Funny Lady (1975) Directed by Herbert Ross


Astrid:
New York New York (by Scorsese) is one of my favorite movies because it tells the story of a creative couple in the period setting of musicals, big bands and elaborate hair-dos. I got a little excited then, in the first five minutes of watching Funny Lady, realizing that it might be a related film about similar subject matter. Unfortunately, despite being a 1970's film, it turned out to be a rather conservative and cheesy effort. It dealt out some promising strands of plot and lines, then taking things to nowhere interesting.

Barbra Streisand plays a successful musical star and a recording artist in the 1930's New York. She just has bad luck with men, who appear to only be interested in (her) money. Left by one of these gold diggers (Omar Sharif), she forms a working relationship with another (James Caan) and eventually, the relationship becomes more than a working one – it becomes a dysfunctional marriage. I have no clue why though, as there is obviously never infatuation, love, sex or any kind of chemistry between the two. The guy needs the rich lady to further his career. That's all.

The mid-1970s was a time of active feminist voices everywhere. It was a time when Hollywood produced some subversive cinema, even questioning the portrayal of women only as props and property. Erica Jong had a hit with her novel Fear of Flying already in 1973. In this context, Funny Lady is a poor and stuck-up movie offering a rusty vehicle to its superstar Streisand. Seeing her in almost anything else would have been more interesting than this.

Nick:
Herbert Ross is somehow related to the naming of our blog. He directed Play It Again Sam, the Woody Allen movie that quotes from the Bogart/Bacall picture The Big Sleep where we picked our blog name. Unfortunately, Ross would have a rather unremarkable career post PIAS. Funny Lady shows the director as  a yes-man to the stars, a safe pair of hands to guide the superstar vehicle: in this case, the whims and ego of Barbra Streisand. Streisand really was/is the last actress (save Lisa Minelli?) who could pull off the old-style Hollywood musical.

Funny Lady starts with promise. Although Astrid really didn't pick up on the period detail, it's one of Funny Lady's pluses for me and the movie evokes the 1930's depression era with fervor. There is also a chance that the movie will develop along the lines of Scorsese's amazing old-style musical homage New York, New York and inhabit the landscape of songwriter (James Caan) and muse (Streisand).

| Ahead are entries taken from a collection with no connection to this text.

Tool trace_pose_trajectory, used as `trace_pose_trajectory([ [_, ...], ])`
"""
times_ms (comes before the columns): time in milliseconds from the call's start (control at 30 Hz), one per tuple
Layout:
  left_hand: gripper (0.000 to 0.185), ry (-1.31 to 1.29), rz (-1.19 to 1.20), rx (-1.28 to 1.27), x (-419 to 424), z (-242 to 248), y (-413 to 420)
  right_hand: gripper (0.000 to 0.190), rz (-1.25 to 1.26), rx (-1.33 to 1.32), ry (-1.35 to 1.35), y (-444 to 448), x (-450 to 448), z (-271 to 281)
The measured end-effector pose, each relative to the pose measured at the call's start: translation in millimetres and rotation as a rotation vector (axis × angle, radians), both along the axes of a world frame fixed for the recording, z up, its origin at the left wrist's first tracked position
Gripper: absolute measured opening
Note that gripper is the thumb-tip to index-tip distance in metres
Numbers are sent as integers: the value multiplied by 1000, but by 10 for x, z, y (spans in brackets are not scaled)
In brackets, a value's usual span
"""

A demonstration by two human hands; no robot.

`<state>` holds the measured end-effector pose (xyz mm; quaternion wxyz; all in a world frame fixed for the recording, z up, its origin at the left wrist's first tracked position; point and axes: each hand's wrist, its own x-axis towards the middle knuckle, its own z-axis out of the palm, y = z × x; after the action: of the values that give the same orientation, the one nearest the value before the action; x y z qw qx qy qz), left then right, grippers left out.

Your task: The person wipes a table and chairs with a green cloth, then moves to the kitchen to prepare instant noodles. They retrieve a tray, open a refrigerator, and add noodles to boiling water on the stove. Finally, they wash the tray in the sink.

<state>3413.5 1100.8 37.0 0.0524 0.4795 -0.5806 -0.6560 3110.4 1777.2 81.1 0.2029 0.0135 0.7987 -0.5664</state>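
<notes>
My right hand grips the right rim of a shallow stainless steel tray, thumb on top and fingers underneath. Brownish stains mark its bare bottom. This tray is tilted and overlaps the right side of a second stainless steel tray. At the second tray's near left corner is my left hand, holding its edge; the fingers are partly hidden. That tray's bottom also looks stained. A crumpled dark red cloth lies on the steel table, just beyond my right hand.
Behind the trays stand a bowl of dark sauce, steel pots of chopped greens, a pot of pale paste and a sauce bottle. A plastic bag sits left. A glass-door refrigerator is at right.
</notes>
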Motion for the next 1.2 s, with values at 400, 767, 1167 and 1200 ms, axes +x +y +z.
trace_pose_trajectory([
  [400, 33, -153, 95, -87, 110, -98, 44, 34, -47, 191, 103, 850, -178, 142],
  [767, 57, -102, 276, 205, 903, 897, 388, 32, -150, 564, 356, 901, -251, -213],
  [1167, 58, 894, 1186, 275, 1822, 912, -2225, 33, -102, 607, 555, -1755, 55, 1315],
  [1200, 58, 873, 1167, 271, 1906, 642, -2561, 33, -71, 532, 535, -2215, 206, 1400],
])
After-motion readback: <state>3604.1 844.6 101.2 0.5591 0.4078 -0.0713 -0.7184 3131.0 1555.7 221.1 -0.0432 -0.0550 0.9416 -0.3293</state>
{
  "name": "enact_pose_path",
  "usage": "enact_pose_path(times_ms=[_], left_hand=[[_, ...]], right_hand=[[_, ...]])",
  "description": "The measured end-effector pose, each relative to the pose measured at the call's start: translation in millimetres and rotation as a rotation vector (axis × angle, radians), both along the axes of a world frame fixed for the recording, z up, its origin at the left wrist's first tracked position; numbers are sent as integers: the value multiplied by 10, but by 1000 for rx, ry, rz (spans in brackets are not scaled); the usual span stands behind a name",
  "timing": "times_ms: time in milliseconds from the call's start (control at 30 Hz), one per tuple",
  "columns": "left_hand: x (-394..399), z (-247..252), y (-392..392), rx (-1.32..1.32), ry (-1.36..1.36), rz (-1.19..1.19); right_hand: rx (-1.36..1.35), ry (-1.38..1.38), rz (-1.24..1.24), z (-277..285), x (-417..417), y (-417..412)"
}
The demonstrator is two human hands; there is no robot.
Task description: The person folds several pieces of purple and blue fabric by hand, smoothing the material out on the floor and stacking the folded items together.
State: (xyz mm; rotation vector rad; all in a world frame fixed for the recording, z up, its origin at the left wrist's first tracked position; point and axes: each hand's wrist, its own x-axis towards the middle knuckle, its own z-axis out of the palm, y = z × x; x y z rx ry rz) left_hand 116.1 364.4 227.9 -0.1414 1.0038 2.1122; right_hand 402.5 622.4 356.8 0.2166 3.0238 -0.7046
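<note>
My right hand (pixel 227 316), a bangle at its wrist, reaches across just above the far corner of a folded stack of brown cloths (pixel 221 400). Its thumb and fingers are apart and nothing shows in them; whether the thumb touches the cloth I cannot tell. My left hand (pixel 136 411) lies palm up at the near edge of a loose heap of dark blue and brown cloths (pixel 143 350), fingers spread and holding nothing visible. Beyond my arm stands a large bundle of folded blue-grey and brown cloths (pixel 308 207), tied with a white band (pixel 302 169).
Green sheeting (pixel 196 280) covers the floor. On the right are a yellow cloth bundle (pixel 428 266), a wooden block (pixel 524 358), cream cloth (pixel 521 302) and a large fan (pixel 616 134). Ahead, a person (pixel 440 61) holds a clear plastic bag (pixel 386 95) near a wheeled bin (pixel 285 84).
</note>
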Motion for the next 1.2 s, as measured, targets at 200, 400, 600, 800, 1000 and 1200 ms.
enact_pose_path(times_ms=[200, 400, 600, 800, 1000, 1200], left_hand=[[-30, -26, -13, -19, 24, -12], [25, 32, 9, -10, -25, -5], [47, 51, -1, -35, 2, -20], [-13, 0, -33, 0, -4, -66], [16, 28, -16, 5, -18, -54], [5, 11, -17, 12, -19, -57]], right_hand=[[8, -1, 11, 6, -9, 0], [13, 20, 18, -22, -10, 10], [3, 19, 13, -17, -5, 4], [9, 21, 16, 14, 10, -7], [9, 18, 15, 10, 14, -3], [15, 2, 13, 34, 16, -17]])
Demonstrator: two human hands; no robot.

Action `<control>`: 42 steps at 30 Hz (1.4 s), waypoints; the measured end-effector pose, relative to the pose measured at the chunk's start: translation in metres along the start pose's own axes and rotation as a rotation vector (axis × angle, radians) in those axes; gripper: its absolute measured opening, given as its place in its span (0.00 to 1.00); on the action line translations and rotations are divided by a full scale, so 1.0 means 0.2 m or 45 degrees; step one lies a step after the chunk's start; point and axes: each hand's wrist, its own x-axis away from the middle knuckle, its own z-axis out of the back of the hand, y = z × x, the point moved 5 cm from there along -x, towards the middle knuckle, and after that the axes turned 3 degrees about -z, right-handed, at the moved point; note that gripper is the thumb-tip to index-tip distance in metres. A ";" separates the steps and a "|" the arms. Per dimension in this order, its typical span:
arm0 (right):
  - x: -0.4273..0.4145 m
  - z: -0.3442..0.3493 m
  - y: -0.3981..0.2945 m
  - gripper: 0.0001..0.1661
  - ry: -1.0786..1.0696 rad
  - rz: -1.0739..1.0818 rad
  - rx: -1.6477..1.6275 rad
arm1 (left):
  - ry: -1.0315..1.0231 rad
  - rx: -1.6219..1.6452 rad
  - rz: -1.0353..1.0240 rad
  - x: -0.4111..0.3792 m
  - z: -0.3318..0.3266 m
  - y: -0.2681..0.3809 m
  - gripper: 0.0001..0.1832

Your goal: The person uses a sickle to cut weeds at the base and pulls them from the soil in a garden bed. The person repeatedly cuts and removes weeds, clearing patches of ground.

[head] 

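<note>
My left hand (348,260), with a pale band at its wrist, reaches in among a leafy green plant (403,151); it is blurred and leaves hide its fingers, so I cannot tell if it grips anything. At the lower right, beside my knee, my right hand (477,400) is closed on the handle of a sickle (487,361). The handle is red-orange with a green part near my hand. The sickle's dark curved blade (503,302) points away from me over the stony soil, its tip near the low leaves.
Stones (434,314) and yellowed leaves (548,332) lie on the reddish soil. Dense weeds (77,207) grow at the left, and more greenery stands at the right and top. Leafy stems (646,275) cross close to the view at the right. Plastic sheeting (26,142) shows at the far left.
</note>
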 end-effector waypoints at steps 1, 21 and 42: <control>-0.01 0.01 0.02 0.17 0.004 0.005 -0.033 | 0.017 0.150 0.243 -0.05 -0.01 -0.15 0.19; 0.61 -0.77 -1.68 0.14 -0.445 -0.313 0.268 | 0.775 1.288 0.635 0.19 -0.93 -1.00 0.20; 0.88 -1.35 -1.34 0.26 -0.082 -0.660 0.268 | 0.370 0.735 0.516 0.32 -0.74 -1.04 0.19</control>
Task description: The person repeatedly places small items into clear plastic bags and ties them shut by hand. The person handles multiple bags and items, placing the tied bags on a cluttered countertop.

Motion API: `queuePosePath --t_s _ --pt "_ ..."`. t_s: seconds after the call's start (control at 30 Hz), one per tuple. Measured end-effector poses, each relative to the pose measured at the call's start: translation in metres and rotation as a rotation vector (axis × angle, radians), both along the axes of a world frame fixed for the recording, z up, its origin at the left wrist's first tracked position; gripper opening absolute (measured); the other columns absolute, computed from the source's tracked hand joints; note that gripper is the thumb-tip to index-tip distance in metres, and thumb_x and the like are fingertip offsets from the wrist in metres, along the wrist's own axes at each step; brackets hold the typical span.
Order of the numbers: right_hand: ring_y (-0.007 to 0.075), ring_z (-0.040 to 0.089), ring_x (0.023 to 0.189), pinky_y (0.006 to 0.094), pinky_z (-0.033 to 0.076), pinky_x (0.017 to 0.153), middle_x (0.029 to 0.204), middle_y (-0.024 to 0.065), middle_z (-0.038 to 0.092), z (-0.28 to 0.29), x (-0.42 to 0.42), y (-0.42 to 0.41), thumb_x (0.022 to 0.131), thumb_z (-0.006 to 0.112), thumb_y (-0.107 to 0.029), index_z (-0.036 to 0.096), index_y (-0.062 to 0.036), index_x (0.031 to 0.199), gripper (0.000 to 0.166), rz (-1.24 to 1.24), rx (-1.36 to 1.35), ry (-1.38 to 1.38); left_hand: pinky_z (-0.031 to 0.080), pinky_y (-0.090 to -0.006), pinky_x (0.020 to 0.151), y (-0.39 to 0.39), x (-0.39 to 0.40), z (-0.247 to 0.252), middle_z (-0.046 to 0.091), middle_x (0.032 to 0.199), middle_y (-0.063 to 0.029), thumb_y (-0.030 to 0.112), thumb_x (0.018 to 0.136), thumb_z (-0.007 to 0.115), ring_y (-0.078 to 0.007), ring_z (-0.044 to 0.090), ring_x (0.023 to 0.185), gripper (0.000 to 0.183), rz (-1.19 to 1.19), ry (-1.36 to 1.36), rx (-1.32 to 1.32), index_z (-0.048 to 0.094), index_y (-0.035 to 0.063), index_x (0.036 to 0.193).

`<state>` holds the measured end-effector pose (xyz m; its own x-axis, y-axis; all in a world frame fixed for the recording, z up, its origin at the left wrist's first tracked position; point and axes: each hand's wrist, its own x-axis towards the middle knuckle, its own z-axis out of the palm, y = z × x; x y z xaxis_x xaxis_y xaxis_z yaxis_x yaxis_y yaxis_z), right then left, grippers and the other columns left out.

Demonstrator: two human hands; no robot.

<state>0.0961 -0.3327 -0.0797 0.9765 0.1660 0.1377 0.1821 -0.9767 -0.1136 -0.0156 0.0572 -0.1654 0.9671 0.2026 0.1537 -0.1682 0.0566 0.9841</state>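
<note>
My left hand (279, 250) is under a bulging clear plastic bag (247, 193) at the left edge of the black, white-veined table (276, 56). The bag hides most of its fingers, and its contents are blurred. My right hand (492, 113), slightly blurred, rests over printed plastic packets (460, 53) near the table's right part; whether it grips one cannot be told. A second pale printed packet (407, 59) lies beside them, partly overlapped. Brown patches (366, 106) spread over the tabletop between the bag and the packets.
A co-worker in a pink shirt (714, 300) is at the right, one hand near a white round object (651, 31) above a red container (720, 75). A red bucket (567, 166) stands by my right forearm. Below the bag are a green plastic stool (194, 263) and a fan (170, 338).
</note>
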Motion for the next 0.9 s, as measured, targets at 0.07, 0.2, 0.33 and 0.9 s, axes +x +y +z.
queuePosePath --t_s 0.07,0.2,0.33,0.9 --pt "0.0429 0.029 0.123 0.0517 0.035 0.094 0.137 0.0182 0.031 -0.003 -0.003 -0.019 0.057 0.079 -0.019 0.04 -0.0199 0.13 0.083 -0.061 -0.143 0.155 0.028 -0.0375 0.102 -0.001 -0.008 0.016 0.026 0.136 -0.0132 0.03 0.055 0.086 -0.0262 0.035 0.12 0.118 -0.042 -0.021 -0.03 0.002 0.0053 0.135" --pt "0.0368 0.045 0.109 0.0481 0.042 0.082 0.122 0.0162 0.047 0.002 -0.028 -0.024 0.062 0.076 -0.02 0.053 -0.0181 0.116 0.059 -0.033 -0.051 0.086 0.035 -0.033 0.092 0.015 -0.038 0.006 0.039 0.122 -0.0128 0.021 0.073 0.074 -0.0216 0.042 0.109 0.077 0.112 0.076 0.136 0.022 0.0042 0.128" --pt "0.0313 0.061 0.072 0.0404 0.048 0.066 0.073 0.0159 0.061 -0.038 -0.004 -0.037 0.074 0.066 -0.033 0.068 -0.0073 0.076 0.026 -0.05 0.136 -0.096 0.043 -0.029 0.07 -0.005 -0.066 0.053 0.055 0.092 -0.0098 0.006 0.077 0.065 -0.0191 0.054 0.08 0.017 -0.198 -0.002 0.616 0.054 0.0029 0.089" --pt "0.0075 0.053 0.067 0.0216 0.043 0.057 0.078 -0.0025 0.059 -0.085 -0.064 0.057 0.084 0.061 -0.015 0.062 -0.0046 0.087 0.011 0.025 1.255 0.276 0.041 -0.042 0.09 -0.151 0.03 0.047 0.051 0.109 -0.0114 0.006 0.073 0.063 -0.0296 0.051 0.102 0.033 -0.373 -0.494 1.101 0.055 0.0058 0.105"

It's sad to report that Funny Lady shies away from this at every opportunity. Instead it treads musical convention in every way with a series of uninspiring musical numbers that relate neither to plot nor charachter. It becomes very clear that this is all about Streisand and that amazing voice of hers.

Funny Lady is the sequel to Funny Girl (which I recall from my misspent youth) and does tell the real- life story of Fanny Brice (original Ziegfeld Follies girl). The first film has a certain zest, this sequel is a mess. But still, there are moments when Streisand's voice and presence carry the film and you'd hope that some substance would be given to her relationship with Caan (playing songwriter and producer Billy Rose). Caan seems to be reprising his role of Sonny in The Godfather, which considering Funny Lady is a lighthearted musical comedy, suggests he was slightly miscast. Streisand is good here but is let down by poor direction, a patchy script, flat directing and – worst for a musical – unmemorable songs. Lightweight in every sense.